Data provided
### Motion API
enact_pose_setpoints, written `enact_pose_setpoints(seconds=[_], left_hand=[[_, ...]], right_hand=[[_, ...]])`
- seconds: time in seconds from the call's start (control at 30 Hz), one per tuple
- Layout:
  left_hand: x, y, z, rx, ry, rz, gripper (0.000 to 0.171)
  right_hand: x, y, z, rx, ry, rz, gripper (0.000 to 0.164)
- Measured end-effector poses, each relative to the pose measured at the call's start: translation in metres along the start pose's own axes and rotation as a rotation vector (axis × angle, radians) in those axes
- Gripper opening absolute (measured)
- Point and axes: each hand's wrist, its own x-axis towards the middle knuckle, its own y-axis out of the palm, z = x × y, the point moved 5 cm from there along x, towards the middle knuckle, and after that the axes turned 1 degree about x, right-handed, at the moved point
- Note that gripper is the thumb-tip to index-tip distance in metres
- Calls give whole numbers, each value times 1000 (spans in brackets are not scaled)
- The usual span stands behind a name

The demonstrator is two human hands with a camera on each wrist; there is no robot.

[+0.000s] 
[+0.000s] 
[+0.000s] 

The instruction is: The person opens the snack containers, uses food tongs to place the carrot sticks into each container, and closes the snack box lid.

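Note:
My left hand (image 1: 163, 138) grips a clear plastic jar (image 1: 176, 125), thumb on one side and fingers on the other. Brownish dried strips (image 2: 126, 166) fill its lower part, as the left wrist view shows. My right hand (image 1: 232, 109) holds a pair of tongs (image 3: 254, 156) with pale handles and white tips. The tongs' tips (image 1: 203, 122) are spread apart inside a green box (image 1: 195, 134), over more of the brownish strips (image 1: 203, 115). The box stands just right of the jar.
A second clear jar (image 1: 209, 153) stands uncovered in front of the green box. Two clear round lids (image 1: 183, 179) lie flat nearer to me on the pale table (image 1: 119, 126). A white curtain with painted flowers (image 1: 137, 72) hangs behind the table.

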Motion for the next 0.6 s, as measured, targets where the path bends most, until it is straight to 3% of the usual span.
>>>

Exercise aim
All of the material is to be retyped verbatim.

Response to this exercise
### Motion API
enact_pose_setpoints, written `enact_pose_setpoints(seconds=[_], left_hand=[[_, ...]], right_hand=[[_, ...]])`
- seconds: time in seconds from the call's start (control at 30 Hz), one per tuple
- Layout:
  left_hand: x, y, z, rx, ry, rz, gripper (0.000 to 0.171)
  right_hand: x, y, z, rx, ry, rz, gripper (0.000 to 0.164)
- Measured end-effector poses, each relative to the pose measured at the call's start: translation in metres along the start pose's own axes and rotation as a rotation vector (axis × angle, radians) in those axes
- Gripper opening absolute (measured)
- Point and axes: each hand's wrist, its own x-axis towards the middle knuckle, its own y-axis out of the palm, z = x × y, the point moved 5 cm from there along x, towards the middle knuckle, and after that the axes turned 1 degree about x, right-handed, at the moved point
- Note that gripper is the thumb-tip to index-tip distance in metres
- Calls give whole numbers, each value times 1000 (spans in brackets are not scaled)
- The usual span stands behind a name

The demonstrator is two human hands with a camera on each wrist; there is no robot.

[+0.000s] 
[+0.000s] 
[+0.000s] 

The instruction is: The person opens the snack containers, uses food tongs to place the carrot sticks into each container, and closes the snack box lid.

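Note:
My left hand (image 1: 163, 138) grips a clear plastic jar (image 1: 176, 125), thumb on one side and fingers on the other. Brownish dried strips (image 2: 126, 166) fill its lower part, as the left wrist view shows. My right hand (image 1: 232, 109) holds a pair of tongs (image 3: 254, 156) with pale handles and white tips. The tongs' tips (image 1: 203, 122) are spread apart inside a green box (image 1: 195, 134), over more of the brownish strips (image 1: 203, 115). The box stands just right of the jar.
A second clear jar (image 1: 209, 153) stands uncovered in front of the green box. Two clear round lids (image 1: 183, 179) lie flat nearer to me on the pale table (image 1: 119, 126). A white curtain with painted flowers (image 1: 137, 72) hangs behind the table.
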
Motion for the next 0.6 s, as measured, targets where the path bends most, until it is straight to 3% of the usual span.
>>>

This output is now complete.